• **What the task requires**: Using the listing below, set down exactly the lines starting at the line that contains "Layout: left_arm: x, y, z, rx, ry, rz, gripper" and ending at the line that contains "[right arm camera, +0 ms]", both included, and no others.

• **Data under study**:

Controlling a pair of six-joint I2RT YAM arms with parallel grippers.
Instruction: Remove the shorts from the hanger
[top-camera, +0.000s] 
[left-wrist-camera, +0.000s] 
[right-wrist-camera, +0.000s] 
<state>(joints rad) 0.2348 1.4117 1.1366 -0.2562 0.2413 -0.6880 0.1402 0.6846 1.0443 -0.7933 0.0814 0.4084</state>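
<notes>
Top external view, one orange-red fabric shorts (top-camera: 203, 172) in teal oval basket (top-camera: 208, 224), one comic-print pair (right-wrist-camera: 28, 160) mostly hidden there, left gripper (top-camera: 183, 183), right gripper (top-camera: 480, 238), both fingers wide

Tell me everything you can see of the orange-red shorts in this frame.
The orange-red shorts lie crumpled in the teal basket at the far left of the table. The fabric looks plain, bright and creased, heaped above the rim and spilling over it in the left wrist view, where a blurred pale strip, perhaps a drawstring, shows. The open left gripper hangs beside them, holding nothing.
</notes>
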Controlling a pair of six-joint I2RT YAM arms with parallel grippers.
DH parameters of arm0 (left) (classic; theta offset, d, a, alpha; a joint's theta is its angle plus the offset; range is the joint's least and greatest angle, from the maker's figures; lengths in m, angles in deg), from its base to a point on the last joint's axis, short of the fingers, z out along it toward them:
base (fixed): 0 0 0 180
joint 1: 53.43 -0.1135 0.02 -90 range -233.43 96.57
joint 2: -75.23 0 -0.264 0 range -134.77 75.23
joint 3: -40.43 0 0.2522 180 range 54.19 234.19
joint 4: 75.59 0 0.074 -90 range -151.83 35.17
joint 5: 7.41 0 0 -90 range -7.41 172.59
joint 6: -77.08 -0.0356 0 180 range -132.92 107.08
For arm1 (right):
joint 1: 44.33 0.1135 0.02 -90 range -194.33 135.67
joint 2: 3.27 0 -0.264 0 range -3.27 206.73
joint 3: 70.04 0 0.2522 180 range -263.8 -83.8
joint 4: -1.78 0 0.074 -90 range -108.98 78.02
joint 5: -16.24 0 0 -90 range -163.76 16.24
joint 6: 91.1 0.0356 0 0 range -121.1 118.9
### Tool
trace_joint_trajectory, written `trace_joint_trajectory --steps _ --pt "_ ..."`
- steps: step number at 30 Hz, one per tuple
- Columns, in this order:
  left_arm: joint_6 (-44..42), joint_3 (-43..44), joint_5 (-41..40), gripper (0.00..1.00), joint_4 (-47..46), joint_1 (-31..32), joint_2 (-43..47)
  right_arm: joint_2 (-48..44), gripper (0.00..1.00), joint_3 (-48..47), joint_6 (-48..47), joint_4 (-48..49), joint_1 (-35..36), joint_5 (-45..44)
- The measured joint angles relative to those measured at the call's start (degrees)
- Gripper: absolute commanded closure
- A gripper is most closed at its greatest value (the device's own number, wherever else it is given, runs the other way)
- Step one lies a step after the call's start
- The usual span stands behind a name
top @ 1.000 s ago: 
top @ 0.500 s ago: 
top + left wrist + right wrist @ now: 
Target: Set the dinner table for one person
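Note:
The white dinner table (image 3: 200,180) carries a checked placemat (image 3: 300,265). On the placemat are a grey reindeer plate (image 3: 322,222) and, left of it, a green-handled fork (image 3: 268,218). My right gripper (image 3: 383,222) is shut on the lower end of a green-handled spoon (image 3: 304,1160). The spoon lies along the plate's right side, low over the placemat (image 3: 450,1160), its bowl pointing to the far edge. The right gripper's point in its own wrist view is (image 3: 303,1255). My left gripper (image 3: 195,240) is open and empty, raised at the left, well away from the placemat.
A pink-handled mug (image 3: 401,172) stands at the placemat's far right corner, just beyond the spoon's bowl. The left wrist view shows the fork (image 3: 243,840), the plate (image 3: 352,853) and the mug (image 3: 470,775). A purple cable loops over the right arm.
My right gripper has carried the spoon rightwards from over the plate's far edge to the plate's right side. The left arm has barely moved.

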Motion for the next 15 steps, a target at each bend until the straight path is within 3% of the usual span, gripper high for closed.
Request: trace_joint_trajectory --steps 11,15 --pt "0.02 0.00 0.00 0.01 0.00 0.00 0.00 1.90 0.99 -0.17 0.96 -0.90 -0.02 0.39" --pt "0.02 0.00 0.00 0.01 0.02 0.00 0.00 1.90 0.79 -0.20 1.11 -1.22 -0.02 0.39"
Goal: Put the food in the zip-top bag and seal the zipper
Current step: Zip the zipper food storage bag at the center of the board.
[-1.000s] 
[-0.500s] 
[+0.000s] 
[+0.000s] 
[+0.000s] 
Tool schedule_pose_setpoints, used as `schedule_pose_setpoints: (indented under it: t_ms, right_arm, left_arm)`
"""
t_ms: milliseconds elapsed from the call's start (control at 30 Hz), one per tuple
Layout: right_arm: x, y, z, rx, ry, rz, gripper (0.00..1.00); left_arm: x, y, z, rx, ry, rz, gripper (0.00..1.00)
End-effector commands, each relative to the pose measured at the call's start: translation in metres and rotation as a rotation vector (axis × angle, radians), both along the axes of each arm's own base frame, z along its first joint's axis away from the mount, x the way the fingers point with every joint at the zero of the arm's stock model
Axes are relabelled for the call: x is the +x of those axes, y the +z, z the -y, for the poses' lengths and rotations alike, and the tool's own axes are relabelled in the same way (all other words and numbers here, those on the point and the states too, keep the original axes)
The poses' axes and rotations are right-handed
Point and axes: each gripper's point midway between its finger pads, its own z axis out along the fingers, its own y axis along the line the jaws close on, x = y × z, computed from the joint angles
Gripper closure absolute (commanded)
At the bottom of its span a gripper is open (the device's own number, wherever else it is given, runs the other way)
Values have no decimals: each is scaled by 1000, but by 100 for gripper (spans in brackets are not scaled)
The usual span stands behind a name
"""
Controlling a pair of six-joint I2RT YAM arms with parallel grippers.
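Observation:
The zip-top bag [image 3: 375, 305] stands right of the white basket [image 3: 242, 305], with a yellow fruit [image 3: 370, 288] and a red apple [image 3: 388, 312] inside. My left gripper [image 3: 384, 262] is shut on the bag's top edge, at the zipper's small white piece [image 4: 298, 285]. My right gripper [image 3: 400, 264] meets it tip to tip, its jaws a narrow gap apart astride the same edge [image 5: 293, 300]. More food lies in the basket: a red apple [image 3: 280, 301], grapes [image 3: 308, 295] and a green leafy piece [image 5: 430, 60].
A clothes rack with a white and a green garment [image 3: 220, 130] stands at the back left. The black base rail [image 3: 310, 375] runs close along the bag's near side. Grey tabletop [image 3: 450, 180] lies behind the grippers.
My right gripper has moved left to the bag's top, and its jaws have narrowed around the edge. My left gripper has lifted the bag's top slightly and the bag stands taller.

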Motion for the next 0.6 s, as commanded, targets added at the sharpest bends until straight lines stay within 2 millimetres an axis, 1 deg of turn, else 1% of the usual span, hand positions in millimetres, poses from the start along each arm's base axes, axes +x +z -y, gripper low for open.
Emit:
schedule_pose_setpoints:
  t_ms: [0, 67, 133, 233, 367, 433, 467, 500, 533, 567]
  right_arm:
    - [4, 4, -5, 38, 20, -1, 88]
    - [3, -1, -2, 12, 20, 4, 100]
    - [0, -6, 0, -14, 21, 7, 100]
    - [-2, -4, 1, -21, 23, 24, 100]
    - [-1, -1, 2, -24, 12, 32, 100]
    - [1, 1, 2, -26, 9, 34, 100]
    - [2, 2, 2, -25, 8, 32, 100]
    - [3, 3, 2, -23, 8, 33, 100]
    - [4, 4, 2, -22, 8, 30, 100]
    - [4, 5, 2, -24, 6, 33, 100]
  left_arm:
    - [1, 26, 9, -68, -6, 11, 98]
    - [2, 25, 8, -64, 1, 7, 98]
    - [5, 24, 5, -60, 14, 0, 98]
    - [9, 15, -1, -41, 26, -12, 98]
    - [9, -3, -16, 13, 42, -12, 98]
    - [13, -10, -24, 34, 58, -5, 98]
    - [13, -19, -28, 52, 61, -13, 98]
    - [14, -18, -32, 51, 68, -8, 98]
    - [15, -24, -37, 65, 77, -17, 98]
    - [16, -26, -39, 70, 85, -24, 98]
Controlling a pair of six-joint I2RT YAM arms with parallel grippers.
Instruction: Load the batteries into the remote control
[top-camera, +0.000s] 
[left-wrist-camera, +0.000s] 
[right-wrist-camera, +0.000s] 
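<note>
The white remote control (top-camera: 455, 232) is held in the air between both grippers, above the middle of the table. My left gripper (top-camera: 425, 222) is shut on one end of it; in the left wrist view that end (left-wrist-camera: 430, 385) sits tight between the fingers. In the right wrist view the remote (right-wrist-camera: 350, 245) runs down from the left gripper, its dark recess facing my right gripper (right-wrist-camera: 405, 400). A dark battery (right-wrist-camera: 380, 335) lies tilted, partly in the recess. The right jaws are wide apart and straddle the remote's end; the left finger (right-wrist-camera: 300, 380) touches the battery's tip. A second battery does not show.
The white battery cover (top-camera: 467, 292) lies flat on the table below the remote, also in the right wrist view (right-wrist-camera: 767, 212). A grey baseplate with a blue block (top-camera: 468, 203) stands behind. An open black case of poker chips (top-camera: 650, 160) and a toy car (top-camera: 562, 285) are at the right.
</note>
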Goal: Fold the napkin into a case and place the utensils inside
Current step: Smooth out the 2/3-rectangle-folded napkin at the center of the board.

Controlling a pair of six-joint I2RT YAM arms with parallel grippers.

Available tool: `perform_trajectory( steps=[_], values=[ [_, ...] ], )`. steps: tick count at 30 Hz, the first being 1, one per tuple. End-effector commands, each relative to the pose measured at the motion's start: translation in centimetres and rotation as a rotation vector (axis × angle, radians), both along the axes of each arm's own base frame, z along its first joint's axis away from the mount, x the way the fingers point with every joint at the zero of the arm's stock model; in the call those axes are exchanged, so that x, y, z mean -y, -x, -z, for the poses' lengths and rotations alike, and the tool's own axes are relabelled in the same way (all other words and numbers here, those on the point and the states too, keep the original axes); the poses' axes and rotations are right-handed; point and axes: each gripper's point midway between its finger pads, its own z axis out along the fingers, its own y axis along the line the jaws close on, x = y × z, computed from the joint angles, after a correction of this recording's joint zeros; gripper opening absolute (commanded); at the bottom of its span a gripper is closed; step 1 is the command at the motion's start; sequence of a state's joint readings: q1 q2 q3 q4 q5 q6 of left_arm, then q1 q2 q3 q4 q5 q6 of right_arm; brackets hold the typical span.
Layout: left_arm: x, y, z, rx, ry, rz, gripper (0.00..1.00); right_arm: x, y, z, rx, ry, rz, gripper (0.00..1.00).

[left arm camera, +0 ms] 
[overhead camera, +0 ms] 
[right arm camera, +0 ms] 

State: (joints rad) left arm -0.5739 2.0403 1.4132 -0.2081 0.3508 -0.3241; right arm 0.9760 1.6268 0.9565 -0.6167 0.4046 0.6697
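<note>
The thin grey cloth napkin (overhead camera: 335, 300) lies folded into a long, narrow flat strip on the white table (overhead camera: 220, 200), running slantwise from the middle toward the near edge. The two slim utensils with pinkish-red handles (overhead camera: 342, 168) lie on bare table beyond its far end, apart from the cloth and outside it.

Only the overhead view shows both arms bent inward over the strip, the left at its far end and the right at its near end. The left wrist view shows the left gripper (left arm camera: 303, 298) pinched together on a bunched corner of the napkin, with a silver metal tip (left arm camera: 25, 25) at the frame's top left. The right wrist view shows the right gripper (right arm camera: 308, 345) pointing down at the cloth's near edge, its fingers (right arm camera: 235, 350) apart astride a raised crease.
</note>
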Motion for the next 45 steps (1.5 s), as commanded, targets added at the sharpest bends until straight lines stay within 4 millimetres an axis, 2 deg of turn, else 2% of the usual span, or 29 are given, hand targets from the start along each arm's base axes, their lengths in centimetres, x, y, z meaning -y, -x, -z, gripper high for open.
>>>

• **Result for this exercise**:
Layout: left_arm: x, y, z, rx, ry, rz, gripper (0.00..1.00); right_arm: x, y, z, rx, ry, rz, gripper (0.00..1.00).

[left arm camera, +0 ms] 
[overhead camera, +0 ms] 
[right arm camera, +0 ms] 

This answer requires no further additions.